Based on that sentence, the health board has taken an insensitive line that is insulting to the staff at Bellshill and has caused alarm among mothers in my constituency who expected to be delivered there in the near future. That statement is not true. The quotation upon which the health board is relying refers to very small units that do not have blood transfusion and anaesthetic services and are sited more than 20 miles from an intensive care unit. That is not the case with Bellshill—indeed, only a few units in England are affected. I contend that the health board is using the safety argument to avoid the economic arguments.

Bellshill is the largest maternity hospital in Lanarkshire. It has obstetric, midwifery, anaesthetic and paediatric staff who care for between 3,700 and 4,000 women and their babies each year. They are experienced in dealing with normal and abnormal pregnancies. There is a neonatal intensive care unit, which has a successful record in treating very ill premature babies as young as 24 weeks gestation and 500 g birth weight.

Neonatal care in Lanarkshire matches the best provided at the large teaching hospitals, resulting in Bellshill being used as a back-up by hospitals in the north of England and elsewhere in Scotland when their units are full. The staff are recognised widely within their profession, but were they included in the strategic analysis by the health board or invited to comment on the completed review? No, they were not. The board claimed that the working party comprised a sound body of local expertise, yet no identities were revealed. Why were local experts kept in the dark? Is that the way to devise an accurate and unbiased strategy?

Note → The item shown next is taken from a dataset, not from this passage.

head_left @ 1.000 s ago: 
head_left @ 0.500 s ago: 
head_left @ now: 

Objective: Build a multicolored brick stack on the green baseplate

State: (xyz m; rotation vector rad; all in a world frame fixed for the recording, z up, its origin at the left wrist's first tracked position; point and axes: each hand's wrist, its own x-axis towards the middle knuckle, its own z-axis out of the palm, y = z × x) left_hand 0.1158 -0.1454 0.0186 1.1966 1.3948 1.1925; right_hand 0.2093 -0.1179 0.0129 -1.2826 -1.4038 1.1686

Furthermore, the board claims that it has based its conclusions on projected births to Lanarkshire women by 2005. How did it come to those conclusions? Where is the evidence that it has taken account of the significant inward investment in Lanarkshire from both Chunghwa and Lite on, which will inevitably cause an increase—we are very glad of it—in the number of people moving to Lanarkshire? The board assumes that 30 per cent. of mothers will want to give birth in Glasgow. On what does it base that conclusion? The geographic difficulties associated with travelling from the northern part of my constituency to Wishaw could leave mothers with no choice but to make the longer journey to Glasgow, as trans-county transport in Lanarkshire is extremely bad. If the birth rate in Lanarkshire falls to between 52 to 55 per cent., which is what the projections could lead to, the viability of the new unit at Netherton could be in question and mothers in my constituency would be further disadvantaged.

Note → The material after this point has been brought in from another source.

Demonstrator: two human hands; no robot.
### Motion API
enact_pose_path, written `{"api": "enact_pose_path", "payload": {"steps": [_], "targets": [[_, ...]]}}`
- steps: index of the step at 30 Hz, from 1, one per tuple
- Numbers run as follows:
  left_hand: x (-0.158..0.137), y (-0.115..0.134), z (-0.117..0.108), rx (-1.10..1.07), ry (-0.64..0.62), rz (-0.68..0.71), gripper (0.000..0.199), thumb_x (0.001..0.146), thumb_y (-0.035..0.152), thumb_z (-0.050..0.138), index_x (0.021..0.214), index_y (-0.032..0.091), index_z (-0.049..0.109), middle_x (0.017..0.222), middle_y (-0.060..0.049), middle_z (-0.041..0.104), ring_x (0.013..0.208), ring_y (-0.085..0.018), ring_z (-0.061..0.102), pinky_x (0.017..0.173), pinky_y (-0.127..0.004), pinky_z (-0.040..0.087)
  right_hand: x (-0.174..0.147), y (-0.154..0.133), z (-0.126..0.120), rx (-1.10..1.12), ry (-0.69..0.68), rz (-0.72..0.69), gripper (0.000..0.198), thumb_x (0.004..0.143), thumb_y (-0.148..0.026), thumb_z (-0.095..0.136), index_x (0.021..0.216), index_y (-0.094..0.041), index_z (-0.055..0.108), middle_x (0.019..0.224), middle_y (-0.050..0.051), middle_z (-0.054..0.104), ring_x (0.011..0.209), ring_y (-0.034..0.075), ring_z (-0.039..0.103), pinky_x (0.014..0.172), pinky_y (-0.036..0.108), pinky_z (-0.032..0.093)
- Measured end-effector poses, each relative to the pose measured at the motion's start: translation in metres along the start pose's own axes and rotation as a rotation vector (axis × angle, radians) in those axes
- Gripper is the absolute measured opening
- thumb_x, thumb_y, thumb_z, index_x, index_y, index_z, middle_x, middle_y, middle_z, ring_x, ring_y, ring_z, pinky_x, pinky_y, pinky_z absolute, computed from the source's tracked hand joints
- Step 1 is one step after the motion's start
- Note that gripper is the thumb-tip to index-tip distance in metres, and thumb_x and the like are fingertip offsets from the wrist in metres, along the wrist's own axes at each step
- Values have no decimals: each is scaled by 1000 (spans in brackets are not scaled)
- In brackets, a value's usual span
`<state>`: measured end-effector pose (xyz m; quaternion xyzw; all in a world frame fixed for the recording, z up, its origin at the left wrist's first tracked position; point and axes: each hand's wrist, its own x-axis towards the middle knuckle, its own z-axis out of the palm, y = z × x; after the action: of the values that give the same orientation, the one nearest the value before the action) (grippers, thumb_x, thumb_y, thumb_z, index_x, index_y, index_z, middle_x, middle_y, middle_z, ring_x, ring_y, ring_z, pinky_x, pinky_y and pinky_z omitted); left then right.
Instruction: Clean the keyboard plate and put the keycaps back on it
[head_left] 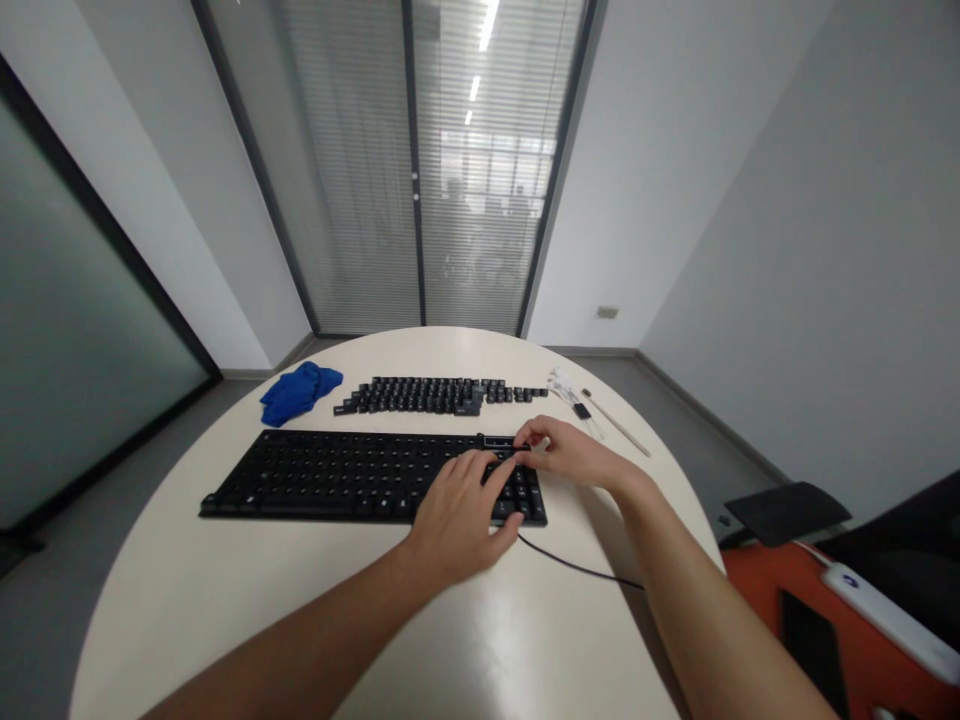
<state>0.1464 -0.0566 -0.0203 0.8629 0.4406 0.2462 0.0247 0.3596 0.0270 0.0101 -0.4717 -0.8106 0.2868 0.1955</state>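
A black keyboard [330,475] lies across the table, most of its left and middle part without keycaps. Keycaps still sit on its right-hand block. My left hand [465,510] rests over the right part of the keyboard, palm down, thumb apart and index finger reaching to the other hand's fingertips. At the keyboard's upper right corner, my right hand [562,450] has thumb and index finger pinched together; whatever is between them is too small to make out. Behind the keyboard, loose black keycaps [420,394] stand in rows.
A crumpled blue cloth [300,392] lies at the left on the round table [247,620]. To the right are a thin brush [619,425], a small black piece with wire loops [582,411] and small white bits. A black cable [577,568] runs off the right edge.
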Motion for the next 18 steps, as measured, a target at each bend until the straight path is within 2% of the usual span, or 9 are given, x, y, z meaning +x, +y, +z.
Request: {"api": "enact_pose_path", "payload": {"steps": [3, 5, 8, 14, 18], "targets": [[0, 0, -2, 21, -23, 10, 65, 87, 39, 62, 147, 21, 44, 130, -13, 56, 120, -31, 50, 104, -50, 43, -1, 1, 0, 9, 38, 91, 49, 81, -36, 72, 125, -18, 64, 116, 11, 67, 101, 23, 62, 89, 35, 49], [0, 0, -3, 38, -35, 15, 63, 87, 41, 63, 145, 21, 47, 130, -14, 56, 120, -32, 50, 103, -50, 44, -2, 0, 0, 27, -17, 158, 54, 83, -41, 71, 131, -17, 61, 112, 11, 69, 96, 23, 64, 89, 37, 50], [1, 0, -3, 52, -37, 17, 58, 87, 42, 63, 140, 20, 52, 128, -13, 57, 118, -32, 51, 102, -50, 45, -1, -3, -1, 84, -107, 179, 50, 86, -43, 68, 128, -16, 63, 99, 8, 72, 88, 22, 66, 86, 37, 51], [3, -1, -3, 64, -20, -2, 57, 86, 48, 66, 136, 21, 56, 133, -15, 53, 122, -34, 49, 101, -50, 45, 3, -2, 0, 193, -116, 183, 42, 82, -37, 71, 117, -15, 66, 98, 8, 73, 85, 20, 66, 81, 33, 52], [3, -2, -3, 71, -29, 7, 55, 87, 50, 65, 134, 21, 58, 135, -16, 53, 124, -34, 48, 103, -51, 43, 4, 1, 2, 216, -141, 179, 43, 82, -34, 71, 119, -14, 63, 93, 6, 73, 83, 19, 65, 78, 32, 51]]}}
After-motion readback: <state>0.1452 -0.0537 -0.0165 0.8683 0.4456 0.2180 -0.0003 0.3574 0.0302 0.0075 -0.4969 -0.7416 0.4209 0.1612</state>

In the past week, obstetricians and midwives in Lanarkshire have conducted a mini-survey of 100 mothers in antenatal units throughout the county. If Netherton were the sole Lanarkshire site, 91 per cent. of mothers in Coatbridge say that they would have to travel to Glasgow. In Airdrie, the largest town in my constituency, 69 per cent. would have to travel to Glasgow and, from Viewpark, 57 per cent. So it continues. Geography does matter and that is why I do not make an exclusive case for maternity facilities to be provided only at Monklands general hospital.

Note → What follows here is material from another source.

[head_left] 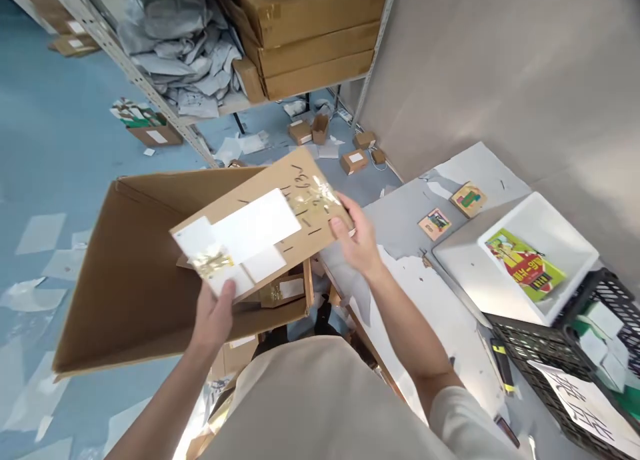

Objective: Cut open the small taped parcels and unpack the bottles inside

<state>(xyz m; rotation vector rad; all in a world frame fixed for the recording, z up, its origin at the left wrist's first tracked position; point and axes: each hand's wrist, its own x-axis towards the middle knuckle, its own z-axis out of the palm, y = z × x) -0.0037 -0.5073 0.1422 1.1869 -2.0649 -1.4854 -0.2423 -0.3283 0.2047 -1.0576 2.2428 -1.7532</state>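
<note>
Between my two hands is a flat cardboard box [273, 193] with white labels, shiny clear tape and black pen marks on its upper face. My left hand [213, 317] grips its near left end, thumb on top. At the right end, my right hand [357, 237] holds the edge with the thumb on the face and the fingers partly hidden behind. The flat box is tilted above a large open carton [135, 273]. Inside that carton, a smaller taped box [283, 291] shows under the flat box's near edge.
A metal shelf [145, 80] holds grey plastic parcels and long cardboard boxes [320, 47]. On the table [425, 307] to the right are a white bin [565, 230], two small picture boxes, a cutter [501, 365] and a black crate [530, 353]. Papers and small boxes litter the blue floor.
</note>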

Lanarkshire health board has a duty to provide health care for all the mothers of Lanarkshire, not to offload some of that responsibility to Glasgow to make its accounts look neater. Its approach will remove true choice from mothers and it looks suspiciously like an accounting exercise to reach the economically attractive figure of 4,000 deliveries. Any deliveries over that number would make the proposed Netherton unit unsafe. I urge the Minister to challenge the health board on why it is discounting the needs of one third of Lanarkshire mothers.

The health board survey that was conducted among mothers was also seriously flawed. The mothers consulted were those who had, thankfully, normal births and therefore did not require follow-on care. It is precisely the mothers who do not have normal births, or who have babies in need of neonatal intensive care, who should be taken into account. The sampling was not done by a professional polling organisation, as it was in Edinburgh when a similar case arose, and serious questions must be asked about how truly significant the analysis has been.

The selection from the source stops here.